(Dataset excerpt)
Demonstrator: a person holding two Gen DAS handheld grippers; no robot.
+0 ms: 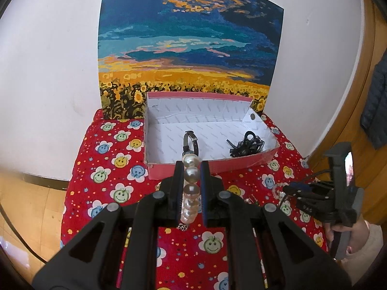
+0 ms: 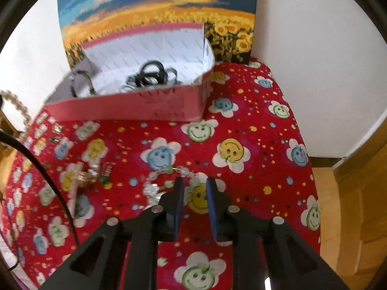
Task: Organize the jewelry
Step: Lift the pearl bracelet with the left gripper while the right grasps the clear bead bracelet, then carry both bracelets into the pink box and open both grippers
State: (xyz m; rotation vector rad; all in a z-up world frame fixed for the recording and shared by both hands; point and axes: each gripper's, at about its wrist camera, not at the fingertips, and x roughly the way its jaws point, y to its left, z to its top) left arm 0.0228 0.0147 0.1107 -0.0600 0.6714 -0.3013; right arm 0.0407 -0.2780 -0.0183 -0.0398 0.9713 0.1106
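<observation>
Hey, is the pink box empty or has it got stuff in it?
Not empty. The pink box holds a black watch and a tangle of black jewelry on its white bottom.

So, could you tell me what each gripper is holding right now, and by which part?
The left gripper pinches the pearl strand along its beads, both ends hanging free. The right gripper holds nothing, open above the clear bead bracelet.

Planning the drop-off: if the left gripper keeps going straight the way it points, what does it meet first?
Probably the near wall of the pink box; the left gripper, holding the pearl strand, points at its rim, though depth is unclear, and may pass just over it.
</observation>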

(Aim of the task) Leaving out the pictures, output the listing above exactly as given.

(Response to the task)
Demonstrator: a person holding two Gen DAS handheld grippers; no robot.
+0 ms: 
+0 ms: 
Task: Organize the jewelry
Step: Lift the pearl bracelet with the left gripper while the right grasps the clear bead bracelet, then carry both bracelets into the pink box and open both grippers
State: (xyz m; rotation vector rad; all in a z-up world frame fixed for the recording and shared by both hands; point and axes: each gripper's, at about its wrist camera, not at the fingertips, and x roughly the way its jaws point, y to its left, z to its top) left arm 0.0228 0.0147 0.1107 -0.0600 0.6714 -0.3013; right arm 0.0407 -0.2780 -0.0183 -0.0398 0.9713 0.1106
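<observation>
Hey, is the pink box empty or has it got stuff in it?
Not empty. The pink box holds a black watch and a tangle of black jewelry on its white bottom.

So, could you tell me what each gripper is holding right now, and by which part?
The left gripper pinches the pearl strand along its beads, both ends hanging free. The right gripper holds nothing, open above the clear bead bracelet.

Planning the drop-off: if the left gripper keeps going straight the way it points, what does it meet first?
Probably the near wall of the pink box; the left gripper, holding the pearl strand, points at its rim, though depth is unclear, and may pass just over it.
</observation>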

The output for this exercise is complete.